I'd like the full listing transcribed exactly, with no images included.

──────────

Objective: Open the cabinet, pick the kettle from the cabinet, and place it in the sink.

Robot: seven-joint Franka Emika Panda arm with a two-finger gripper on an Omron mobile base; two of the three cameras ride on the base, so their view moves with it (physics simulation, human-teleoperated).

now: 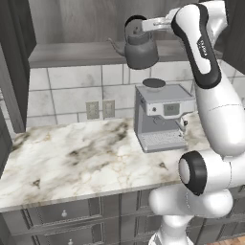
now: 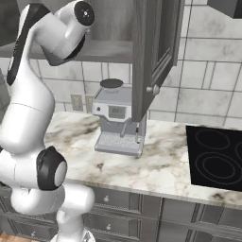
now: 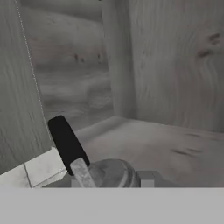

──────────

(Result of this task):
Objective: Open the cabinet, pick the kettle from the cabinet, and place it in the sink.

Robot: seven-joint Franka Emika Panda arm with a two-finger gripper on an Omron mobile base; two of the three cameras ride on the base, so their view moves with it (physics simulation, human-teleoperated).

now: 
now: 
now: 

The exercise requires no additional answer.